Ignoring the images, restate the records below word for word.
◆ ◆ ◆ ◆ ◆ ◆ ◆
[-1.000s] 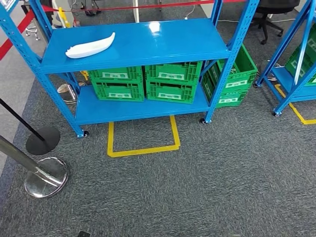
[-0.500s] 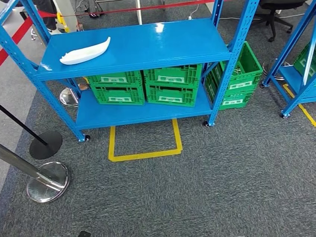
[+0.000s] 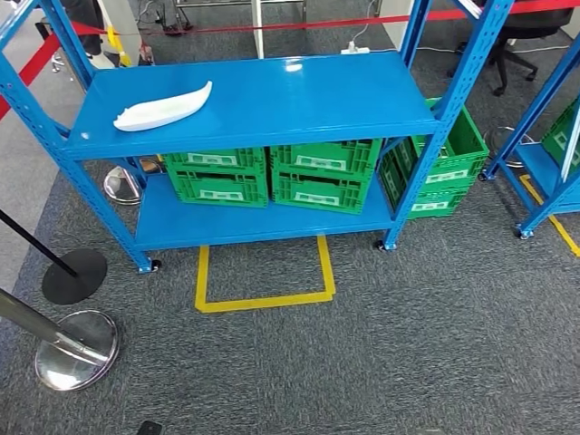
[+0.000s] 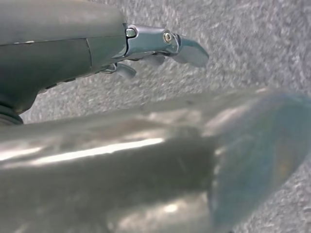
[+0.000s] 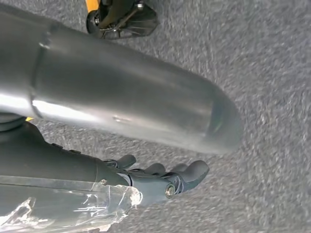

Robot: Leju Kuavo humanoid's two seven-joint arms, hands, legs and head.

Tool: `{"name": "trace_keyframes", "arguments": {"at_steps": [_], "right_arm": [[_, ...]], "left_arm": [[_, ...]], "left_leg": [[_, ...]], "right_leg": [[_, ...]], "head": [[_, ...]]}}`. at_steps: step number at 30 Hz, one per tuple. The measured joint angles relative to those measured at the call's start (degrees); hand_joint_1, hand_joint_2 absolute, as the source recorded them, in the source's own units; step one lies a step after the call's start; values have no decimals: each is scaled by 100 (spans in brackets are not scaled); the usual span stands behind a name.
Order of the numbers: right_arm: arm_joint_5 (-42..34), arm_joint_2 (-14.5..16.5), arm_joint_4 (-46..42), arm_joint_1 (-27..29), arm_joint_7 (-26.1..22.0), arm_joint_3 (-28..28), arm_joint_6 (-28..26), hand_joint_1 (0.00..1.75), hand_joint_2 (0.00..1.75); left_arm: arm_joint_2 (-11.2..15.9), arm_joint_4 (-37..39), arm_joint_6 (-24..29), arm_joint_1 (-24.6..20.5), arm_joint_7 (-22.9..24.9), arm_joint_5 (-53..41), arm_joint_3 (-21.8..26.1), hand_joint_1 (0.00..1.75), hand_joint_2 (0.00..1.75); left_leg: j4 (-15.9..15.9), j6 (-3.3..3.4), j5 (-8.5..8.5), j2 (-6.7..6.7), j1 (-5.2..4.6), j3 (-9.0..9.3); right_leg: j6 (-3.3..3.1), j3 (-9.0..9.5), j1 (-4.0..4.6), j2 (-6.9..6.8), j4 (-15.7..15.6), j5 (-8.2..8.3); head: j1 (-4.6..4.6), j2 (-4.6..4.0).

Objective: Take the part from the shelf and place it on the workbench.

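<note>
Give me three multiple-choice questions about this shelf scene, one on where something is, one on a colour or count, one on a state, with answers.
1. Where does the white part lie?
A. top shelf, left end
B. lower shelf
C. carpet

2. What colour are the crates under the top shelf?
A. red
B. green
C. grey

3. What is the left hand holding?
A. the white part
B. a crate
C. nothing

Answers: 1 A, it rests on the blue top board near the left post. 2 B, all crates are green. 3 C, its fingers hang bare over carpet.
</note>
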Motion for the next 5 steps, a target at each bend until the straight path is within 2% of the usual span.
{"name": "trace_keyframes", "arguments": {"at_steps": [2, 3, 5], "right_arm": [[18, 0, 1, 15, 11, 1, 18, 0, 0], [26, 0, 2, 28, 20, 1, 23, 0, 0], [37, 0, 2, 45, 34, 1, 26, 0, 0]], "left_arm": [[2, 1, -2, 0, 1, -3, 5, 0, 0], [1, 1, -3, 7, 0, -7, 7, 0, 0], [-1, 2, -4, 18, 0, -14, 9, 0, 0]], "left_leg": [[1, 11, -86, -62, 1, 78], [1, 5, -134, -110, 4, 135], [2, -10, -213, -197, 12, 244]], "right_leg": [[25, -464, -3, 1, 620, -305], [33, -596, -5, 2, 699, -370], [41, -651, -13, 12, 512, -274]], "head": [[3, 1], [8, 1], [12, 1]]}}
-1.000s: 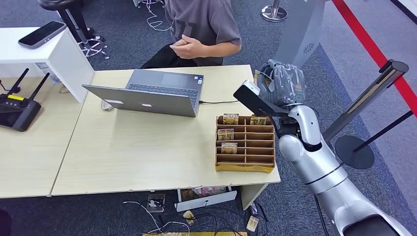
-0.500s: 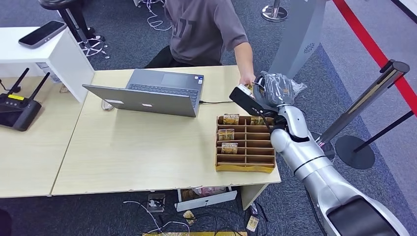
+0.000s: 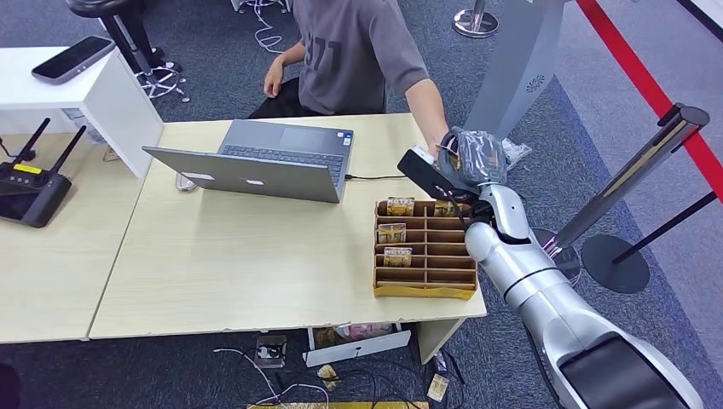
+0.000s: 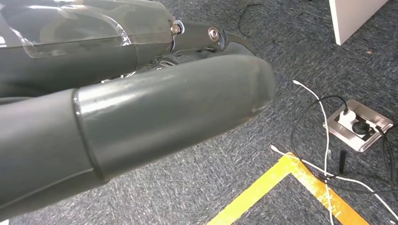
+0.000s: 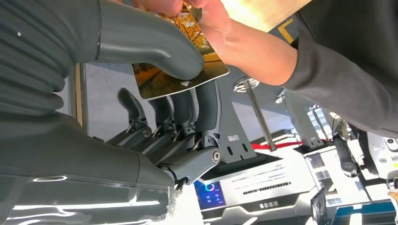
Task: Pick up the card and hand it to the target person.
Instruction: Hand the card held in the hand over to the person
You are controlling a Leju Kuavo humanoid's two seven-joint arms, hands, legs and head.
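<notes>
Head view: right hand [image 3: 470, 158] raised over the far right corner of the counter [image 3: 213, 281], just beyond the wooden card rack [image 3: 425, 249]. Person's hand [image 3: 441, 146] reaching in from the far side and meeting it there. Card itself too small to make out here. Laptop [image 3: 256, 162] well to the left, clear of the exchange.

Left wrist view: left hand [image 4: 131, 93] hanging over carpet with loose cables; thick thumb across the picture, nothing seen in it, but whether fingers lie spread or curled, cannot tell.

Right wrist view: card [image 5: 180, 65] pinched between the grey thumb [image 5: 155, 47] and the darker fingers [image 5: 206, 108] beneath, person's fingers [image 5: 197, 9] already touching its far edge.

Likely risks: letting go before the person's hold is firm, dropping the card onto the rack or off the counter edge to the floor; holding on too long while pulled, bending the card; pushing further forward, pressing into the person's hand.
</notes>
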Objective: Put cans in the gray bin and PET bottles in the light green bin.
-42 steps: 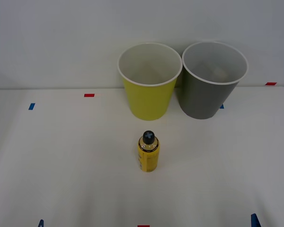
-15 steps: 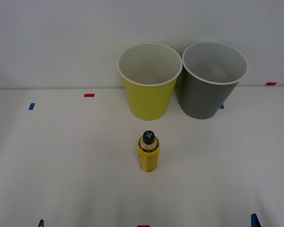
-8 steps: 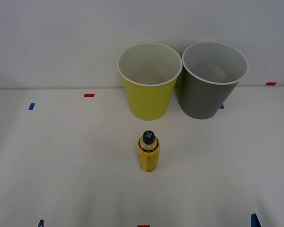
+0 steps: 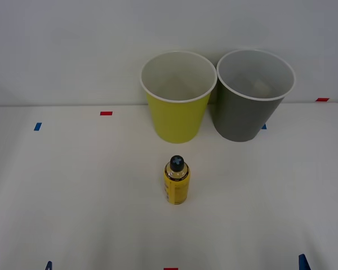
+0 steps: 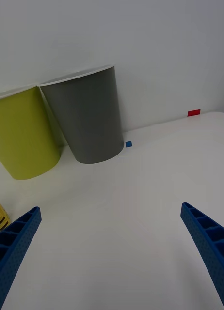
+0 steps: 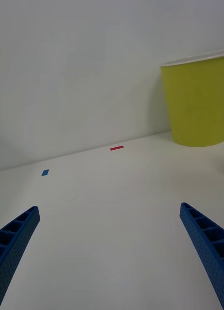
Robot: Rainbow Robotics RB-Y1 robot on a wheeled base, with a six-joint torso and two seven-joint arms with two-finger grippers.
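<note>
Seen from the room, the left gripper point(image 6: 112, 256) hovers low over the white table's point(image 4: 73, 197) near-left part, its blue fingers spread wide and empty; one small PET bottle point(image 4: 176, 181) with yellow contents and a black cap stands upright at the table's middle, well short of the bins; at the far edge stand one light green bin point(image 4: 177, 95) and, touching it on the right, one gray bin point(image 4: 252, 94), both upright with mouths open; the right gripper point(image 5: 112, 256) waits over the near-right part, likewise parted and holding nothing. The bottle looks light, rigid and smooth-sided, likely slippery; the labelled body below the cap seems the safest place to grasp. No cans are on the table.
</note>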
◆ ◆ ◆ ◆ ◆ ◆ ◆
• RESULT FOR THIS EXERCISE:
[-1.000s] 
[-0.500s] 
[+0.000s] 
[+0.000s] 
[+0.000s] 

Robot: Leju Kuavo humanoid's two seven-joint arms, hands, legs and head.

Tool: `{"name": "trace_keyframes", "arguments": {"at_steps": [_], "right_arm": [[_, ...]], "left_arm": [[_, ...]], "left_leg": [[_, ...]], "right_leg": [[_, ...]], "head": [[_, ...]]}}`. at_steps: step number at 30 Hz, one per tuple. The measured joint angles relative to those measured at the call's start (degrees); hand_joint_1, hand_joint_2 absolute, as the source recorded them, in the source's own units; step one lies a step after the call's start; values have no decimals: each is scaled by 100 (spans in brackets are not scaled); the usual span stands behind a name.
Order of the numbers: right_arm: arm_joint_5 (-42..34), arm_joint_2 (-14.5..16.5), arm_joint_4 (-46..42), arm_joint_1 (-27..29), arm_joint_7 (-26.1..22.0), arm_joint_3 (-28..28), arm_joint_6 (-28..26), hand_joint_1 (0.00..1.75), hand_joint_2 (0.00..1.75); left_arm: arm_joint_2 (-11.2..15.9), arm_joint_4 (-37..39), arm_joint_6 (-24..29), arm_joint_1 (-24.6..20.5), arm_joint_7 (-22.9..24.9), arm_joint_5 (-53..41), arm_joint_3 (-21.8..26.1), hand_joint_1 (0.00..1.75), hand_joint_2 (0.00..1.75); left_leg: j4 (-15.9..15.9), j6 (-3.3..3.4), j5 (-8.5..8.5), j2 (-6.7..6.7), j1 (-5.2..4.6), j3 (-9.0..9.3); right_leg: j6 (-3.3..3.1), j3 (-9.0..9.5), j1 (-4.0..4.6), j2 (-6.9..6.8), j4 (-15.7..15.6), j5 (-8.2..8.3); head: j1 (-4.6..4.6), j2 (-4.6..4.0).

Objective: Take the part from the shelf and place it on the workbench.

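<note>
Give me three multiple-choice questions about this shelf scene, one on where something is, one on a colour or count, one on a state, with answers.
1. Where does the white part lie?
A. top shelf, left end
B. lower shelf
C. carpet

2. What colour are the crates under the top shelf?
A. red
B. green
C. grey

3. What is the left hand holding?
A. the white part
B. a crate
C. nothing

Answers: 1 A, it rests on the blue top board near the left post. 2 B, all crates are green. 3 C, its fingers hang bare over carpet.
</note>
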Motion for the next 5 steps, a target at each bend until the straight path is within 2% of the usual span.
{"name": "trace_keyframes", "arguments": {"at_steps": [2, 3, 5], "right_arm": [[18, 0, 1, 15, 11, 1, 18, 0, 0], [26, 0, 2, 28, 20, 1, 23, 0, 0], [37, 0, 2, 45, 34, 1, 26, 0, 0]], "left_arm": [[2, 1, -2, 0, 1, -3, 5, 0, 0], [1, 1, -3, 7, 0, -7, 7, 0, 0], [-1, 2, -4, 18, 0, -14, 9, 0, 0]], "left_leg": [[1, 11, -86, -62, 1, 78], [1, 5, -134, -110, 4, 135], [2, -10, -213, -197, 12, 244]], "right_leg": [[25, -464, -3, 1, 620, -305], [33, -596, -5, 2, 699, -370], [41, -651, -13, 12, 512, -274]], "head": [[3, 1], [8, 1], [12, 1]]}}
-1.000s: 
-0.500s: 
+0.000s: 
+0.000s: 
+0.000s: 
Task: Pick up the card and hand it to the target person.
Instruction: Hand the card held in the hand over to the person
You are controlling a Leju Kuavo humanoid's two seven-joint arms, hands, legs and head.
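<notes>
Head view: right hand [image 3: 470, 158] raised over the far right corner of the counter [image 3: 213, 281], just beyond the wooden card rack [image 3: 425, 249]. Person's hand [image 3: 441, 146] reaching in from the far side and meeting it there. Card itself too small to make out here. Laptop [image 3: 256, 162] well to the left, clear of the exchange.

Left wrist view: left hand [image 4: 131, 93] hanging over carpet with loose cables; thick thumb across the picture, nothing seen in it, but whether fingers lie spread or curled, cannot tell.

Right wrist view: card [image 5: 180, 65] pinched between the grey thumb [image 5: 155, 47] and the darker fingers [image 5: 206, 108] beneath, person's fingers [image 5: 197, 9] already touching its far edge.

Likely risks: letting go before the person's hold is firm, dropping the card onto the rack or off the counter edge to the floor; holding on too long while pulled, bending the card; pushing further forward, pressing into the person's hand.
</notes>
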Objective: Put cans in the gray bin and PET bottles in the light green bin.
-42 steps: 
-15 steps: 
-8 steps: 
+0 steps: 
+0 steps: 
+0 steps: 
Robot: Rainbow Robotics RB-Y1 robot on a wheeled base, with a six-joint torso and two seven-joint arms with two-finger grippers.
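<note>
Seen from the room, the left gripper point(image 6: 112, 256) hovers low over the white table's point(image 4: 73, 197) near-left part, its blue fingers spread wide and empty; one small PET bottle point(image 4: 176, 181) with yellow contents and a black cap stands upright at the table's middle, well short of the bins; at the far edge stand one light green bin point(image 4: 177, 95) and, touching it on the right, one gray bin point(image 4: 252, 94), both upright with mouths open; the right gripper point(image 5: 112, 256) waits over the near-right part, likewise parted and holding nothing. The bottle looks light, rigid and smooth-sided, likely slippery; the labelled body below the cap seems the safest place to grasp. No cans are on the table.
</note>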

No additional answer text is required.